AIM OF THE TASK:
Would you return the lines between the one holding "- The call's" and the one holding "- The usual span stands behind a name", inclusive, and only those, exactly as they stand in the listing below?

'''

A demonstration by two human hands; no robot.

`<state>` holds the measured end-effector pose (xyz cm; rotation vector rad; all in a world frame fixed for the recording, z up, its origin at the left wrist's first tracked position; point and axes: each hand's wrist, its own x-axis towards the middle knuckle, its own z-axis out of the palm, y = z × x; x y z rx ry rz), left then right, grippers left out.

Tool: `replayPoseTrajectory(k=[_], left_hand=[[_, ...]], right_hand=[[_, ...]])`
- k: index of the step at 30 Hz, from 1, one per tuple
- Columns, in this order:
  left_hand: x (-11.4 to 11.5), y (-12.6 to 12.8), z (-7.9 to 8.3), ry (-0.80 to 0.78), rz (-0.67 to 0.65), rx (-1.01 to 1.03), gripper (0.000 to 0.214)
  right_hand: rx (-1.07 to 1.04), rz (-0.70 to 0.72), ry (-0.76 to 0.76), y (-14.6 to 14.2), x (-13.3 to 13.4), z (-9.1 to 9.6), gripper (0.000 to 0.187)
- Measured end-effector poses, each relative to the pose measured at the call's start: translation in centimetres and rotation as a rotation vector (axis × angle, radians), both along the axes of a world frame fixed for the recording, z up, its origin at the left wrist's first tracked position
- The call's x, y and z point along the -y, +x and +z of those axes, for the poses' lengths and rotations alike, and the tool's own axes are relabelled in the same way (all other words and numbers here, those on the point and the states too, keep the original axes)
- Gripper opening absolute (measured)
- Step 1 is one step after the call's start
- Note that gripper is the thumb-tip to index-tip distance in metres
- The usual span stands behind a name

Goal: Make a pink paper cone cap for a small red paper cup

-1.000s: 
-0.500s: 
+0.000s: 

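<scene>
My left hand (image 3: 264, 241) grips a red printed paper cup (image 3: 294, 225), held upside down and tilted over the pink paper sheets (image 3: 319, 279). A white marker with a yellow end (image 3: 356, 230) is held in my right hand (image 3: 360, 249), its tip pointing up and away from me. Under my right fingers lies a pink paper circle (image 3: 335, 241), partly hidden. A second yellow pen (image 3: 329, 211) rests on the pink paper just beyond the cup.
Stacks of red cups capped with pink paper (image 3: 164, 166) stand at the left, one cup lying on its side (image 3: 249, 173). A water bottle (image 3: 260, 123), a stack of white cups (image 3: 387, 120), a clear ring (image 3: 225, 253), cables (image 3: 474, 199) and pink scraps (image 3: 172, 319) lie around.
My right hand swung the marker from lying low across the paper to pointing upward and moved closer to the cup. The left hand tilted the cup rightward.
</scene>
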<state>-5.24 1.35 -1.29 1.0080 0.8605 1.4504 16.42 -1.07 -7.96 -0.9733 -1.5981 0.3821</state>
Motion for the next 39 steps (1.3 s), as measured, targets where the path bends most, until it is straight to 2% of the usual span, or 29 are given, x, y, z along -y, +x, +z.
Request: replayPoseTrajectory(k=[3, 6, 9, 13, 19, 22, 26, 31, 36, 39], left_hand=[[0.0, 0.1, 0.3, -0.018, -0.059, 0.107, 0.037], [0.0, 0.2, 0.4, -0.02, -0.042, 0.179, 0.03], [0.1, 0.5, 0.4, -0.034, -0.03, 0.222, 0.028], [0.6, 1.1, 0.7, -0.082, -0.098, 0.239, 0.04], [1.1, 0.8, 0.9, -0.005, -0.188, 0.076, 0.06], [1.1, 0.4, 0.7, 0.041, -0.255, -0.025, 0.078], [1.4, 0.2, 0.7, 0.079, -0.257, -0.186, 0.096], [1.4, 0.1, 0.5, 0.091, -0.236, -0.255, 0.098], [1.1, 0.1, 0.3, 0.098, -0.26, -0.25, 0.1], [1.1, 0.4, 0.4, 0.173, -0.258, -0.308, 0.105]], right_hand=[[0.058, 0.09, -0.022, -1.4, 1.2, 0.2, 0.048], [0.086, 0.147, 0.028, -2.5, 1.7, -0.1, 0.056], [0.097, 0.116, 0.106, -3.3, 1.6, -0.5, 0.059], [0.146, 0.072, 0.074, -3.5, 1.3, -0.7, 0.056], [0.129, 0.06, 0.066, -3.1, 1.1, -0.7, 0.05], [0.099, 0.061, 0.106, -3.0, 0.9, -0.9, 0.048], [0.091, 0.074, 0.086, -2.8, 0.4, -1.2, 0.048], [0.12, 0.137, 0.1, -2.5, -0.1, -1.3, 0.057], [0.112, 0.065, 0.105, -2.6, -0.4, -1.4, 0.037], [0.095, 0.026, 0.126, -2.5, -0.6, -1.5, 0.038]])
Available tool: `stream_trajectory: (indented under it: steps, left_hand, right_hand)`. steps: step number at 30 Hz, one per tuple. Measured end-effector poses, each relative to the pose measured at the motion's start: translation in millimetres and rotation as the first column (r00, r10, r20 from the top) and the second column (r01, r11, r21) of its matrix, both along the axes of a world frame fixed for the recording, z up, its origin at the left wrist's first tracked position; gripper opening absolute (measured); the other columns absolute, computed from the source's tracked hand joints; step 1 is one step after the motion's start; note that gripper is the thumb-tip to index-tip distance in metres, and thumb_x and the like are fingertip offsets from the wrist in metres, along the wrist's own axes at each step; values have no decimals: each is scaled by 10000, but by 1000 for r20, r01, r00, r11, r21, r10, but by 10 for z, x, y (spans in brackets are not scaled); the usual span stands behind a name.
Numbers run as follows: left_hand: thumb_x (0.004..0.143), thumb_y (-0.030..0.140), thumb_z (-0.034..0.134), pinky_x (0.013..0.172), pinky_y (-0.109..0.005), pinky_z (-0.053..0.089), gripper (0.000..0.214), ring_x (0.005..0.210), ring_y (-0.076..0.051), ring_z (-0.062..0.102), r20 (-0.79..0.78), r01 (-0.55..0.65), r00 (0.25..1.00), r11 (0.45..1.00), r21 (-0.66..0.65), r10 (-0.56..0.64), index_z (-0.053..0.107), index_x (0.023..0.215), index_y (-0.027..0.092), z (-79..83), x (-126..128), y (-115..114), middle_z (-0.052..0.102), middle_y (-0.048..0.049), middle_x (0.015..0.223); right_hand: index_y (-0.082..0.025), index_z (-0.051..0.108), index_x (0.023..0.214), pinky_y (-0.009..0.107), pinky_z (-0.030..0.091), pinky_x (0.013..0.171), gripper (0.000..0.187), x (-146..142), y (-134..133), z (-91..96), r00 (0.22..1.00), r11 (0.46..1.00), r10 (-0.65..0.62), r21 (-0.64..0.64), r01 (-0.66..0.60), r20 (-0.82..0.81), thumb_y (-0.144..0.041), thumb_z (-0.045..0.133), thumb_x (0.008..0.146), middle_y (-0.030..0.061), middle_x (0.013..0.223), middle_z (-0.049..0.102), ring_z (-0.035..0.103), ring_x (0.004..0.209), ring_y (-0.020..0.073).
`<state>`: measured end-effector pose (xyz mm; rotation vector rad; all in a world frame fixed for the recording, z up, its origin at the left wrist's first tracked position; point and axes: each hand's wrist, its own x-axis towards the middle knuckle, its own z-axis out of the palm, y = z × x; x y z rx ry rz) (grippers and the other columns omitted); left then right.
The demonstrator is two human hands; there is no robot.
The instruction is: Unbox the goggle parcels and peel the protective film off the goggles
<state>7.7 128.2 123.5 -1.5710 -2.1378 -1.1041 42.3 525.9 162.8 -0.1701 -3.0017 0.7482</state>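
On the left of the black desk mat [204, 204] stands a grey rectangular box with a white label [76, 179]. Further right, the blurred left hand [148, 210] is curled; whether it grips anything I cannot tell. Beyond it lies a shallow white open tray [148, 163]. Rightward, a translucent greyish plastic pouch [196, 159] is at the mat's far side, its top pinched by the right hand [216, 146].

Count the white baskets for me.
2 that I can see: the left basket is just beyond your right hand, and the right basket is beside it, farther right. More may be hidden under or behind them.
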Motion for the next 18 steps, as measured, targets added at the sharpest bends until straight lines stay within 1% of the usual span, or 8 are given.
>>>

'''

TASK RESPONSE:
- The call's x, y and z point along the -y, +x and +z of those axes, for the poses' lengths and rotations alike, and the tool's own axes are relabelled in the same way (all other words and numbers here, those on the point and the states too, keep the original axes)
- Gripper opening absolute (measured)
- Step 1 is one step after the call's start
- Note that gripper is the thumb-tip to index-tip distance in metres
- The usual span stands behind a name

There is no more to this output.